What the task asks: Pick out all lines in the listing holding the string "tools" and copy them.
┄┄┄┄┄┄┄┄┄┄┄┄┄┄┄┄┄┄┄┄
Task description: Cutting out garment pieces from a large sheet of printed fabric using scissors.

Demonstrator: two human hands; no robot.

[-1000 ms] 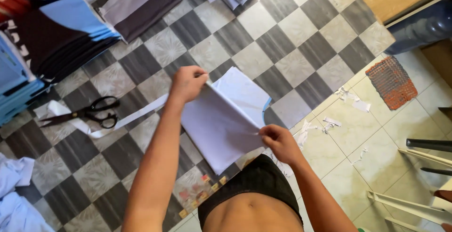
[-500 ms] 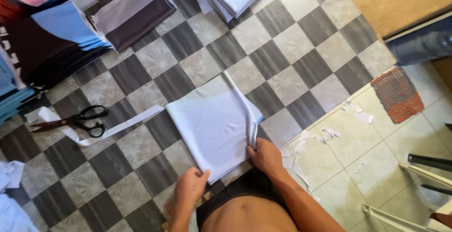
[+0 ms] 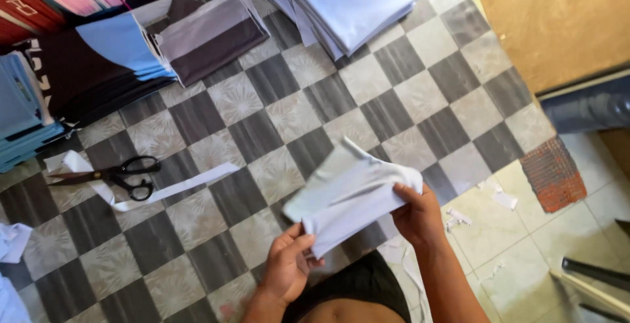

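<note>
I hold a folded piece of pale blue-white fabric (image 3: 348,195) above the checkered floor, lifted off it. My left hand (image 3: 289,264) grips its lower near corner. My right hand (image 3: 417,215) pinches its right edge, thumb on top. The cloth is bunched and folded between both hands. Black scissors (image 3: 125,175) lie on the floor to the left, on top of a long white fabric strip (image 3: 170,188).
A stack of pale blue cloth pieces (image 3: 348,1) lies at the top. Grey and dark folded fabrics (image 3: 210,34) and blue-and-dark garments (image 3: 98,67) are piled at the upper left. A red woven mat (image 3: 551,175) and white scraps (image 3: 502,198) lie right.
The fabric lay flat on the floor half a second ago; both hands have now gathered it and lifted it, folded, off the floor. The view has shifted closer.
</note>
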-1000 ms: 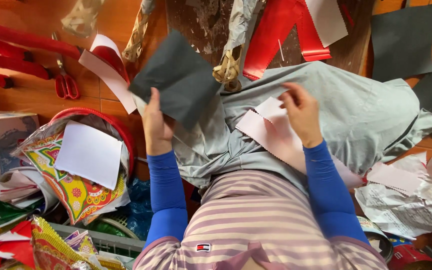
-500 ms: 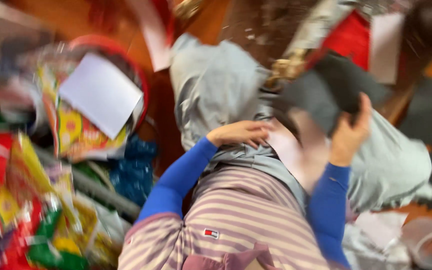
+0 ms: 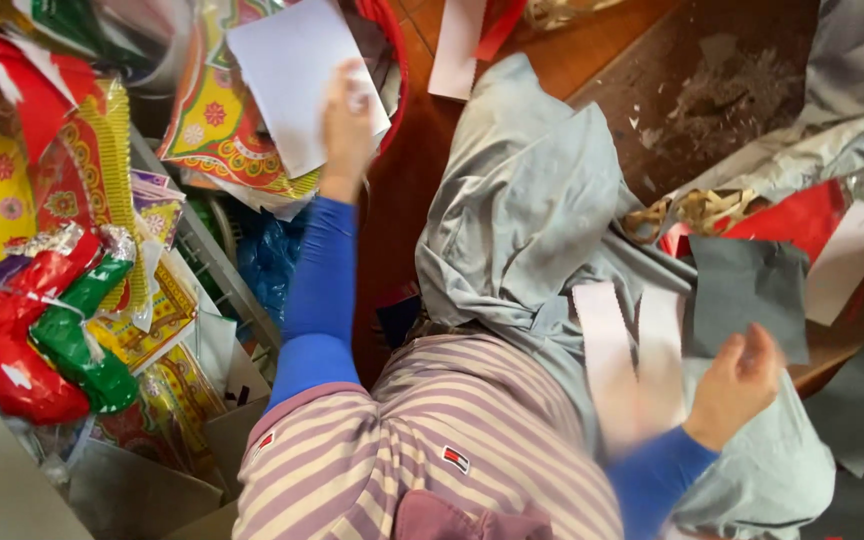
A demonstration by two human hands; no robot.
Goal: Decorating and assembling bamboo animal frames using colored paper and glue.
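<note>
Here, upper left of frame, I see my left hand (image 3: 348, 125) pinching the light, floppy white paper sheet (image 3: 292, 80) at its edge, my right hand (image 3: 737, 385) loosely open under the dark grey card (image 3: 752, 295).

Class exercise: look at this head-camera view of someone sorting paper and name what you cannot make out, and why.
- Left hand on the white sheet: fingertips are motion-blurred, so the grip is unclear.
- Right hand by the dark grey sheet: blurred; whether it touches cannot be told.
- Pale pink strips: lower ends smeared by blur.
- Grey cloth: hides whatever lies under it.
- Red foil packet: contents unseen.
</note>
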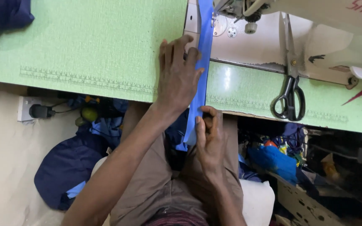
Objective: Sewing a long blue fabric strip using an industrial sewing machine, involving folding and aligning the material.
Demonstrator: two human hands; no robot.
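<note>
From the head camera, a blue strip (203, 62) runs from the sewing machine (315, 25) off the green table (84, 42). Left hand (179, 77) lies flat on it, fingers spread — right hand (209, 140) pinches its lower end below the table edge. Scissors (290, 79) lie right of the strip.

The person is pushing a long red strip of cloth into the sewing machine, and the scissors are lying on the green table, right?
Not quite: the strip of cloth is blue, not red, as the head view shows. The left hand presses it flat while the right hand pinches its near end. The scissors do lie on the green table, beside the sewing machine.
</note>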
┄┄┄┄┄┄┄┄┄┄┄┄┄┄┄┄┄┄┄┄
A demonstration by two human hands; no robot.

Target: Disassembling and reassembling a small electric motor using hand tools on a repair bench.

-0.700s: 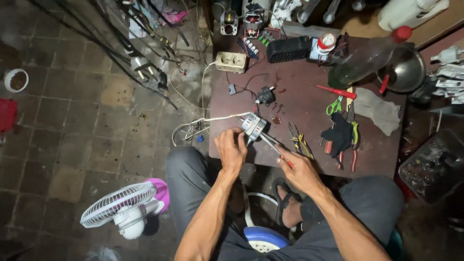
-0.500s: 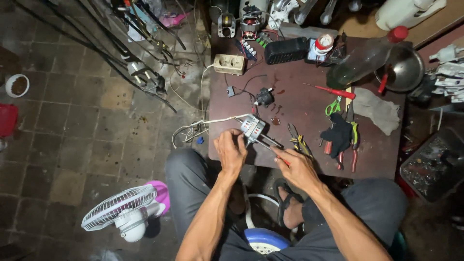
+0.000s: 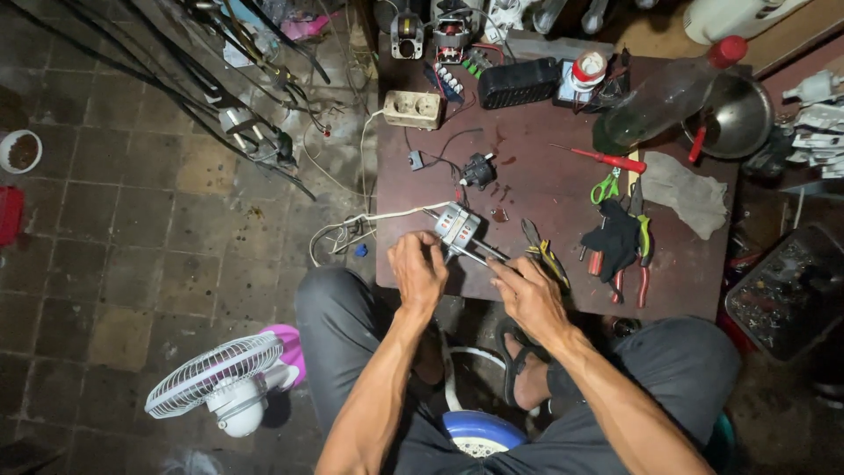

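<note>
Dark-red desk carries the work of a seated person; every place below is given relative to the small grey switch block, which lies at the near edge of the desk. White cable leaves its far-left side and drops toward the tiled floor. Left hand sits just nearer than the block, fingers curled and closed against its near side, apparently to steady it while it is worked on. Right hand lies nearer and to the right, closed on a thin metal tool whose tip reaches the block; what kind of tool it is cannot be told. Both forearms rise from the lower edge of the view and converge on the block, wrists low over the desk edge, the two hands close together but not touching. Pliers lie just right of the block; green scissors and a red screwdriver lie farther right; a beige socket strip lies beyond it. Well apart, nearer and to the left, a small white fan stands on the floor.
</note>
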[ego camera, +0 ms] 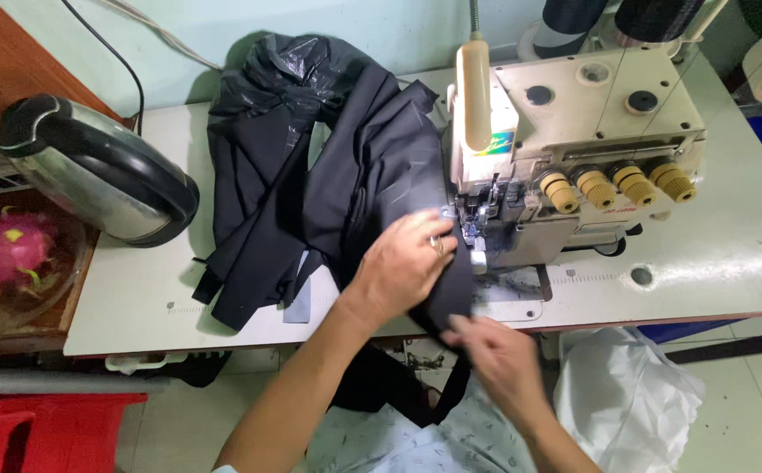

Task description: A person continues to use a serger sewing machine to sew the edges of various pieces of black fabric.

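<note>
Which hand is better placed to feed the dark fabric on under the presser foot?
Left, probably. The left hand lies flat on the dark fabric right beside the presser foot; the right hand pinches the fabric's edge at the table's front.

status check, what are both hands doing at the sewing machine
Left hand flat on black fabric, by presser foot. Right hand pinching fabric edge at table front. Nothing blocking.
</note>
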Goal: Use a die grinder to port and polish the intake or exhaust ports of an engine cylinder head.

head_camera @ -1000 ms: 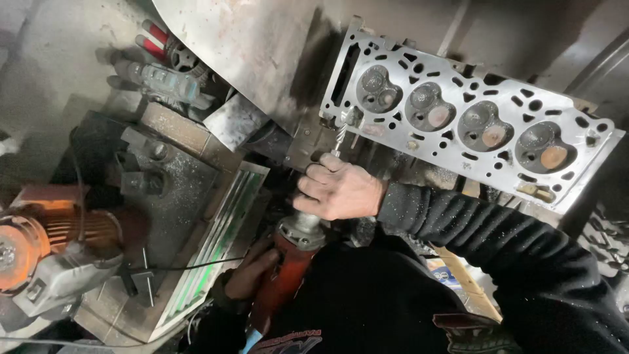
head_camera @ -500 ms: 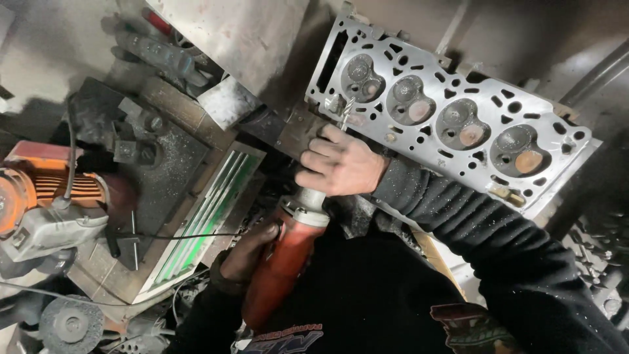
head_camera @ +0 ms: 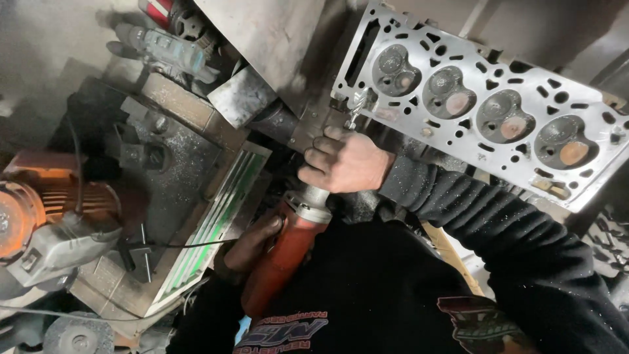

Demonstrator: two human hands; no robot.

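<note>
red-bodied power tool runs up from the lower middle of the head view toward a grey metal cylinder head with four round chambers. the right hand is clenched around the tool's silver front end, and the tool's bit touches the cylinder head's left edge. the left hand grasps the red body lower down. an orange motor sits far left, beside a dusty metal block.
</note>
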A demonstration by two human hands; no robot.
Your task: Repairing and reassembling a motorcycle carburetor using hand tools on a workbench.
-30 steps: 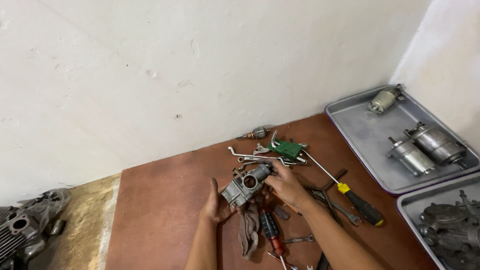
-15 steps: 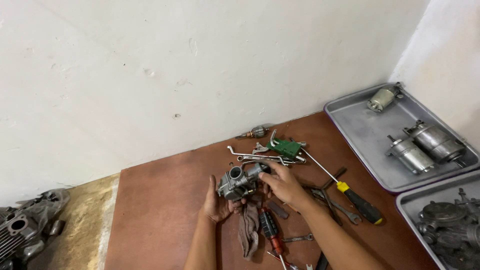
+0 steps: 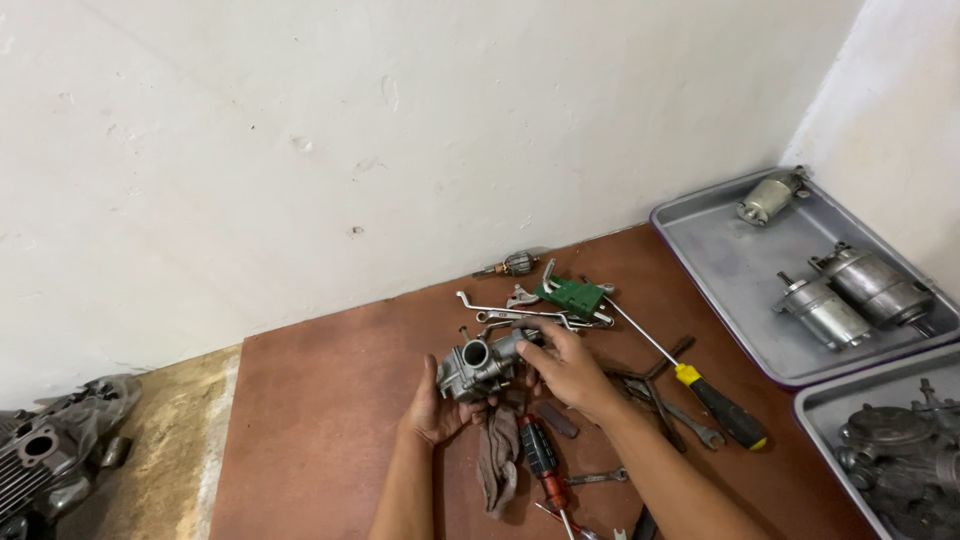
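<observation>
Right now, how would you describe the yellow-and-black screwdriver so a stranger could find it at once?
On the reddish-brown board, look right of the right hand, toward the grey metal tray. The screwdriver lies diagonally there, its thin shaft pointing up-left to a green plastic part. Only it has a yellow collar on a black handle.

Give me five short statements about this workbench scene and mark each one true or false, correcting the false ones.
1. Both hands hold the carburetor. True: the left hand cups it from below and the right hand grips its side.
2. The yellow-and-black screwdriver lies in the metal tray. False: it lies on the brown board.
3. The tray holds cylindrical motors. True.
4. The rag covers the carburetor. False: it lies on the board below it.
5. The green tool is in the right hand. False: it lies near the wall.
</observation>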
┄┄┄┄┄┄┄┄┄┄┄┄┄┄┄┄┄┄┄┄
Exercise response:
Target: Disassembling and reassembling a small electric motor using hand tools on a repair bench.
Your task: Repairing and reassembling a motorcycle carburetor using hand tools on a workbench.

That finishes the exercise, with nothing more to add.